## Task description
When you copy the material below, keep every line exact and drop the pictures.

## Stored data
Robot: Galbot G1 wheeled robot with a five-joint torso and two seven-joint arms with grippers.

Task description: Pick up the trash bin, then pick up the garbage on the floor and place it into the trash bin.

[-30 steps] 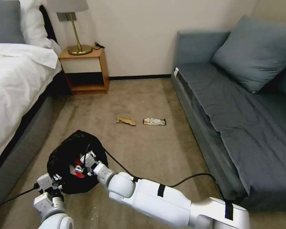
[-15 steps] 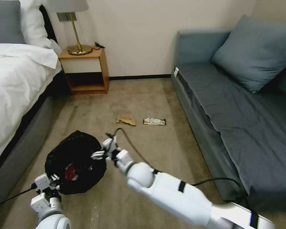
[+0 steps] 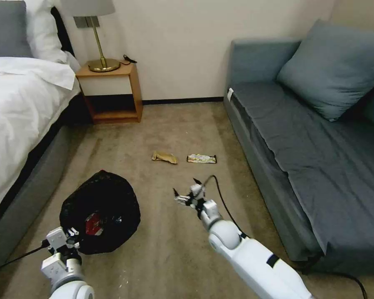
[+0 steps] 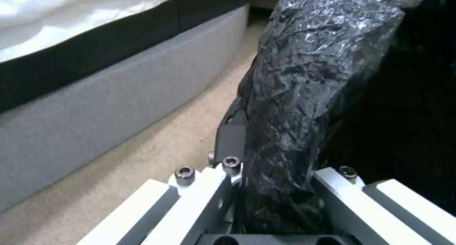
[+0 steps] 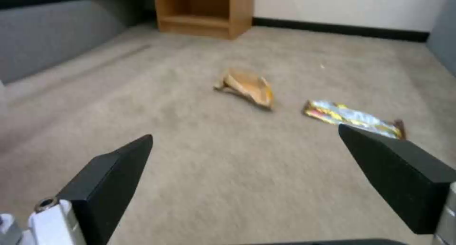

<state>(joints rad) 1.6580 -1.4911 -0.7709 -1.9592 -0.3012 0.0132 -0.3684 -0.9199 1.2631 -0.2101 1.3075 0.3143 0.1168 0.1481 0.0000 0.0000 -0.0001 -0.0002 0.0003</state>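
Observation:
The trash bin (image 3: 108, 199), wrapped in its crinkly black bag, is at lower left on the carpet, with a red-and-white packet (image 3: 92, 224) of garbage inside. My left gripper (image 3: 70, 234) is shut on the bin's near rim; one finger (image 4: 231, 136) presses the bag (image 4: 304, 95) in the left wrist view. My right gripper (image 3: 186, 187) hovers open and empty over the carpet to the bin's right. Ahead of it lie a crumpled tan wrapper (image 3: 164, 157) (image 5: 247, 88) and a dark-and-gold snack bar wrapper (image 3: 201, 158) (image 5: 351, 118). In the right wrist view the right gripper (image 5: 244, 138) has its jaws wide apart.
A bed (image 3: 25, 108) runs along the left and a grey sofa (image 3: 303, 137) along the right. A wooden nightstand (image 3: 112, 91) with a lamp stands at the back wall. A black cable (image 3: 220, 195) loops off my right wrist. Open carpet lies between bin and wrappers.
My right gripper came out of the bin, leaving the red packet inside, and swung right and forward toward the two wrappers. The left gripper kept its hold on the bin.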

## Output
Robot: Galbot G1 wheeled robot with a five-joint torso and two seven-joint arms with grippers.

Task description: Pick up the trash bin, then pick up the garbage on the floor and place it into the trash bin.

[-30 steps] 
[-15 steps] 
[+0 steps] 
[+0 steps] 
[+0 steps] 

<state>(joints rad) 1.6580 -1.4911 -0.7709 -1.9592 -0.3012 0.0132 -0.3684 -0.9199 1.2631 -0.2101 1.3075 0.3143 0.1168 0.1481 0.0000 0.0000 -0.0001 -0.0002 0.0003</state>
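Observation:
The trash bin (image 3: 108, 199), wrapped in its crinkly black bag, is at lower left on the carpet, with a red-and-white packet (image 3: 92, 224) of garbage inside. My left gripper (image 3: 70, 234) is shut on the bin's near rim; one finger (image 4: 231, 136) presses the bag (image 4: 304, 95) in the left wrist view. My right gripper (image 3: 186, 187) hovers open and empty over the carpet to the bin's right. Ahead of it lie a crumpled tan wrapper (image 3: 164, 157) (image 5: 247, 88) and a dark-and-gold snack bar wrapper (image 3: 201, 158) (image 5: 351, 118). In the right wrist view the right gripper (image 5: 244, 138) has its jaws wide apart.
A bed (image 3: 25, 108) runs along the left and a grey sofa (image 3: 303, 137) along the right. A wooden nightstand (image 3: 112, 91) with a lamp stands at the back wall. A black cable (image 3: 220, 195) loops off my right wrist. Open carpet lies between bin and wrappers.
My right gripper came out of the bin, leaving the red packet inside, and swung right and forward toward the two wrappers. The left gripper kept its hold on the bin.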

The output given is complete.